In the yellow background and black lettering of the Schweppes crates, Gascoigne saw "sun and shadow", (V MacDonald, op.cit, p. 34) a comment that alludes not only to the colouring of the wood but to its weather-beaten surface. An important aspect in the lure that this material held for Gascoigne was precisely this scoured and pitted appearance, for the effects of climate are as literally written into the medium as the stenciled lettering of the Schweppes brand name. An intrinsic part of Gascoigne's eye and art was to see beauty in the old and weathered, value in the discarded and the potential transformation into art from commercial debris.
This ability may in part have derived from Gascoigne's study and achievements in Sogetsu Ikebana, a form of classical Japanese flower arranging that was based on line and form. Her use of materials evolved from flowers to bones, scrap iron, found objects and wood. Although her artistic mediums changed, the constant in Gascoigne's art was always a balance between nature and art, landscape and abstraction.
The dominance of yellow in both the Schweppes and retro-reflective road sign works, that are easily Gascoigne's most recognizable pieces, mimics the yellow occurring in nature - the sun and the wheat fields of the Monaro plateau outside Canberra where Gascoigne lived. However, it also had a special, familial resonance for the artist who recalled that: "My grandmother was very fond of yellow. She had yellow curtains. She used to buy a lot of yellow china..." (Ibid., p. 12)
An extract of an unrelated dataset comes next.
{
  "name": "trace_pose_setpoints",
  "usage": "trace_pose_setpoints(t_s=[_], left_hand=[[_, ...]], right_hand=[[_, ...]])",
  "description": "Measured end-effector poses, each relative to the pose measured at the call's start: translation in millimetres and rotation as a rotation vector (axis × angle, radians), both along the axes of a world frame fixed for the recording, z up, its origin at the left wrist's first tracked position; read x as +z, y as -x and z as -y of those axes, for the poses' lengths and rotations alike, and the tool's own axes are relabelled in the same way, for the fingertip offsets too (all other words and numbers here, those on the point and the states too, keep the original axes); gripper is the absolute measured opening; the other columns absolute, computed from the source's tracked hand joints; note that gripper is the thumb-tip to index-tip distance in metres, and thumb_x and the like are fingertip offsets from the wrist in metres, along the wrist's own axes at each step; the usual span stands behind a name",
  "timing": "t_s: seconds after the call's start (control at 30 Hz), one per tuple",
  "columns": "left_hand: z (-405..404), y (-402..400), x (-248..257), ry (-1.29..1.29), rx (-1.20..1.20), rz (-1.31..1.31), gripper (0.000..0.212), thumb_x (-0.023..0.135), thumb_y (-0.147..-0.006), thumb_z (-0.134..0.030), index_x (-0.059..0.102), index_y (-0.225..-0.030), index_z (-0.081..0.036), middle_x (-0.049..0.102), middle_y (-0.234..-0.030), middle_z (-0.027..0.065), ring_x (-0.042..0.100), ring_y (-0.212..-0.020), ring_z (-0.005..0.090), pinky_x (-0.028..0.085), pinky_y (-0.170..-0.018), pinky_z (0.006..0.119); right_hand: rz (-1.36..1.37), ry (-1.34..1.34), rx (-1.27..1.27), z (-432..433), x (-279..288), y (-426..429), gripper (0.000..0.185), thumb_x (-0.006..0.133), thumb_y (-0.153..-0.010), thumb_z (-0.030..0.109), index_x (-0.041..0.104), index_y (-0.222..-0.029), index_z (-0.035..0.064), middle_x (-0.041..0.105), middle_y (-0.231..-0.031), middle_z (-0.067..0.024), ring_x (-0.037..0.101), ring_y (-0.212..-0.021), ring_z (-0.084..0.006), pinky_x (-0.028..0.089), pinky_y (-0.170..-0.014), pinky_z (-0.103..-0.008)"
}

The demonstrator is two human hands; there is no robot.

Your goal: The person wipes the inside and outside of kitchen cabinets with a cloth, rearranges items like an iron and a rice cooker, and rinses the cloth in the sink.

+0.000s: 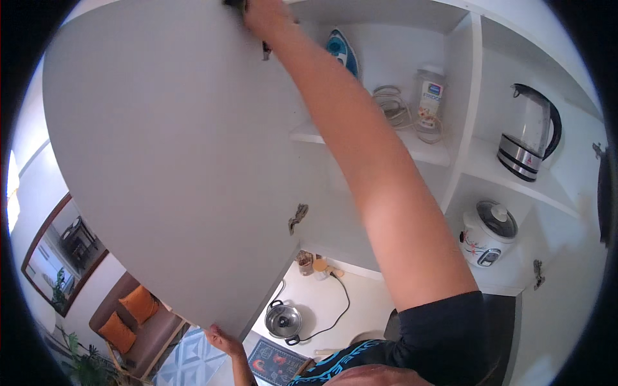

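My right arm reaches up across the view, and my right hand is at the top beside the white cabinet door, near its upper hinge. A dark object, cut off by the picture's rim, is at its fingers; whether the hand grips it is unclear. At the bottom edge of the swung-out door, my left hand has its fingers curled on the edge. Behind my right arm, a blue and white clothes iron stands in the cabinet, partly hidden. A coiled cable and a clear plastic bottle share its shelf.
On the right are an electric glass kettle and a white rice cooker. A lidded steel pot, jars and a black cable lie on the counter below. Door hinges jut out. A sofa stands at lower left.
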State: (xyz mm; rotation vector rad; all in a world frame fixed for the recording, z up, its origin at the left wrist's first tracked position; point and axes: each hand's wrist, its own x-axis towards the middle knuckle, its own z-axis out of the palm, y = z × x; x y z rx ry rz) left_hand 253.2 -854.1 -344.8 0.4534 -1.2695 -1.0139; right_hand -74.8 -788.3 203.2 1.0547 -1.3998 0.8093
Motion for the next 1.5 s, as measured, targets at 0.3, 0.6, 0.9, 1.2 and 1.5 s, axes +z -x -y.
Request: trace_pose_setpoints(t_s=[0.3,0.6,0.9,1.2,1.5], left_hand=[[22.6,-15.4,-17.4,0.001,-0.006,0.047,0.054,0.046,-0.089,-0.045,0.046,-0.109,0.005,0.051,-0.102,0.0138,0.049,-0.091,0.0193,0.04,-0.081,0.032],[46.8,-10.6,-48.5,0.112,-0.019,0.088,0.057,0.041,-0.091,-0.045,0.043,-0.114,0.007,0.049,-0.108,0.0164,0.048,-0.095,0.0218,0.04,-0.082,0.034],[25.8,-23.1,-52.4,-0.009,-0.09,0.13,0.058,0.041,-0.091,-0.045,0.043,-0.115,0.007,0.049,-0.109,0.0175,0.048,-0.096,0.0228,0.039,-0.085,0.034],[-81.6,-13.9,-18.3,-0.031,-0.108,0.204,0.064,0.046,-0.088,-0.048,0.037,-0.121,0.006,0.045,-0.115,0.021,0.044,-0.106,0.0266,0.033,-0.092,0.038],[-130.1,-13.9,-38.6,0.052,-0.351,0.245,0.063,0.051,-0.088,-0.028,0.017,-0.13,0.004,0.033,-0.127,0.0199,0.037,-0.115,0.0267,0.027,-0.099,0.04]], right_hand=[[-0.2,-0.082,-0.825,-203.2,6.0,18.3,0.018,0.045,-0.08,0.012,0.058,-0.085,0.0005,0.053,-0.097,-0.0165,0.051,-0.095,-0.0312,0.04,-0.087,-0.0393],[-0.222,-0.139,-1.124,-352.0,-36.8,-6.2,0.024,0.05,-0.075,0.012,0.057,-0.095,-0.0007,0.053,-0.1,-0.0173,0.05,-0.094,-0.0322,0.042,-0.084,-0.04],[-0.106,-0.016,-0.673,-351.3,-185.6,-18.3,0.017,0.051,-0.076,0.006,0.056,-0.089,-0.0036,0.051,-0.105,-0.0204,0.049,-0.097,-0.0362,0.043,-0.084,-0.042],[-0.38,0.077,-0.688,-354.9,-40.5,9.6,0.035,0.055,-0.079,0.017,0.049,-0.112,0.0084,0.054,-0.103,-0.0216,0.053,-0.092,-0.0384,0.043,-0.081,-0.0427],[0.667,-0.387,-0.648,-359.1,-374.0,-49.8,0.035,0.067,-0.069,0.016,0.052,-0.096,0.0002,0.057,-0.095,-0.0169,0.058,-0.083,-0.0328,0.049,-0.073,-0.0398]])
A lover of crosswords and literature, Gascoigne played visual and textual games with the viewer in works such as Beaten Track. The brand names which had appeared complete in works from a decade earlier such as Scrub Country or Spring I gave way to words that have been turned upside-down, cut-up and displaced. Vici MacDonald noted this, stating that: "The text, too, becomes fragmented; by Beaten Track it is mere light and shade." (Ibid., p.34) It is, of course, difficult to look at with its reconfiguration of the familiar Schweppes logo, without recalling the Pop Art advertising aesthetic of Warhol. But commentators on Gascoigne's work have detected other artistic influences also, with Deborah Edwards noting that "Repetition, serial production and the use of the grid, characteristic of much modernist art of the 1960s are central to her oeuvre." (D Edwards, Material as Landscape - Rosalie Gascoigne, exh. cat., Sydney, 1998, p.12)
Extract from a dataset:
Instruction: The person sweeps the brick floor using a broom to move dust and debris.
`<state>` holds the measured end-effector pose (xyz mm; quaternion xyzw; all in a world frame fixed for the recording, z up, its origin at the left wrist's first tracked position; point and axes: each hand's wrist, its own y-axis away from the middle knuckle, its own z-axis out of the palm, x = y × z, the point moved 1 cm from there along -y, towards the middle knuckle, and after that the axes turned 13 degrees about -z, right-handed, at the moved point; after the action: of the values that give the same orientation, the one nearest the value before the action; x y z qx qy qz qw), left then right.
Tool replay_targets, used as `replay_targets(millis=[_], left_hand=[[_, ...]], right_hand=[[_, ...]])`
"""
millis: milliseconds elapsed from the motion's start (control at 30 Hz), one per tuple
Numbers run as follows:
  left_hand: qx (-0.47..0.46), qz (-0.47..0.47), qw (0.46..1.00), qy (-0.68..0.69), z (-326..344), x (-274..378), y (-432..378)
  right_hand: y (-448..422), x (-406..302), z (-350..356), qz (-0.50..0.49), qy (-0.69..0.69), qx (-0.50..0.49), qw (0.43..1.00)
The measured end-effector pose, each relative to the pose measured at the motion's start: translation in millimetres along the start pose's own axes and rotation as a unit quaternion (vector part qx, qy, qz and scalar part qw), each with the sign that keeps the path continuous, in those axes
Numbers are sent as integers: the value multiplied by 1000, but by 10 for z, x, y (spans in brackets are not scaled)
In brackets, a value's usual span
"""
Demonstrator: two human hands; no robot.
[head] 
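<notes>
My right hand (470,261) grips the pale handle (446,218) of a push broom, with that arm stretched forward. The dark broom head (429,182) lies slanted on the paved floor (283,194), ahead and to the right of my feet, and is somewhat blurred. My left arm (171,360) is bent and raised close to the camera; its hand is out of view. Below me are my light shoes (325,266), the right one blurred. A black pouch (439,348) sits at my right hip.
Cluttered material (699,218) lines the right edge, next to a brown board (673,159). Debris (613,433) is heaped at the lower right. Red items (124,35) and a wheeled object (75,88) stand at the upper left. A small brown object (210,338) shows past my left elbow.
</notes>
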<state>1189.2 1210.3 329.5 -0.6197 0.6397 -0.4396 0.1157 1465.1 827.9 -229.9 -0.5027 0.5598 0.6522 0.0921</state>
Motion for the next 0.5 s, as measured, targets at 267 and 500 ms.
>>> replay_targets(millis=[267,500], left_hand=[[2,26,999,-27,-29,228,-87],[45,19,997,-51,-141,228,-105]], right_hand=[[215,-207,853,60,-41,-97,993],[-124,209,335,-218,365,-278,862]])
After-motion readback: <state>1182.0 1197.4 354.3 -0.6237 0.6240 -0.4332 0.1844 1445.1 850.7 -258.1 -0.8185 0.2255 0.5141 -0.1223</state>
Titles were a crucial part of the work for Gascoigne, who could spend hours thinking of a title once a work was completed. Beaten Track seems a fitting title for this unruly path of black lettering laid out against the promise of the yellow brick road. But what also springs to mind is the phrase 'Off the beaten track', whose appropriateness becomes more apparent the more the viewer gazes at the work. For this is what this work is - it's a springboard to ideas we have not yet encountered, an invitation to venture somewhere we've not yet been and to which we most probably would not have found the way to by ourselves. As Gascoigne herself said, "The artist makes works that move out into the world. When the work is relinquished, it should speak for itself. As its audience, you are on your own." (Artist's statement cited in D Edwards, op.cit, p.8)
Instantly recognisable as a signature work by Gascoigne, Beaten Track was exhibited in a 1992 show at the Roslyn Oxley9 Gallery in Sydney. This exhibition is now widely regarded as one of the stand-out solo exhibitions of Gascoigne's career, a position that is supported by the fact that at least nine works from that exhibition have ended up in prestigious collections including the Metropolitan Museum in New York, the Art Gallery of New South Wales, the National Gallery of Victoria and the Macquarie Bank collection.
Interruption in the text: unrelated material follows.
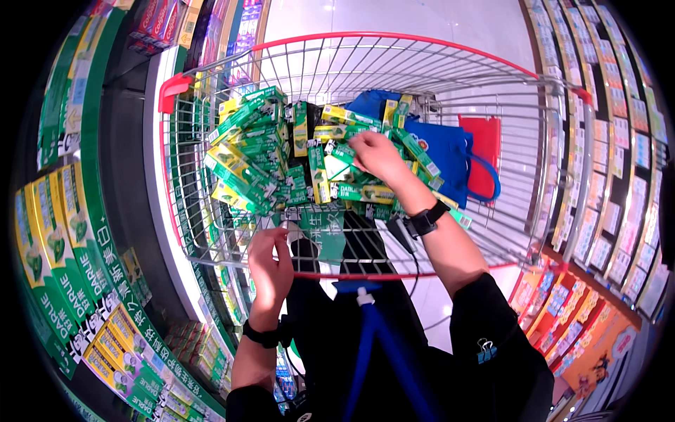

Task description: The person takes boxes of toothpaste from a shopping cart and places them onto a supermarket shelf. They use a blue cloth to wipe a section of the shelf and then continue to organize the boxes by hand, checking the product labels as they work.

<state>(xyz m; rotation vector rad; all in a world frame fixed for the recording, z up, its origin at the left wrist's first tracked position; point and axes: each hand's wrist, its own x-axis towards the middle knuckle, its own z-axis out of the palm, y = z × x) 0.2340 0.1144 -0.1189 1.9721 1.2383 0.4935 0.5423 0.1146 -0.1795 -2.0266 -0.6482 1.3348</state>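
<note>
Both my hands are at a wire shopping cart (pixel 390 36) with red rim trim. My right hand (pixel 375 153) reaches inside, fingers curled over the loose pile of green-and-yellow Darlie toothpaste boxes (pixel 364 191). Its fingertips are at a green box (pixel 341 152); whether they grip it is hidden. Nothing shows in my left hand (pixel 270 258), which hangs by the cart's near side with thumb and fingers apart. More toothpaste boxes (pixel 242 169) are stacked in rows at the cart's left end.
Inside the cart, a blue bag (pixel 440 153) lies right of the boxes, by a red panel (pixel 482 140). Shelves of toothpaste boxes (pixel 58 248) line the left. Shelving with small packages (pixel 617 142) stands right. A blue lanyard (pixel 364 337) hangs before me; a cable (pixel 414 269) runs from my right wrist.
</note>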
Gascoigne had first used what was to become her signature material of soft-drink crate wood in the 1981 work titled Scrub Country. In 1982 Gascoigne represented Australia at the Venice Biennale and posters of Scrub Country were displayed along the Venetian canals. She had sourced the wood from both dumps and the discards yards of drink factories, with some of the Schweppes crates coming from as far away as Tasmania. Recalling that Andy Warhol had run into trouble for his unauthorized use of Campbell's soup cans, Gascoigne informed the drinks factory of her use of their crates and was rewarded with unfettered access to material.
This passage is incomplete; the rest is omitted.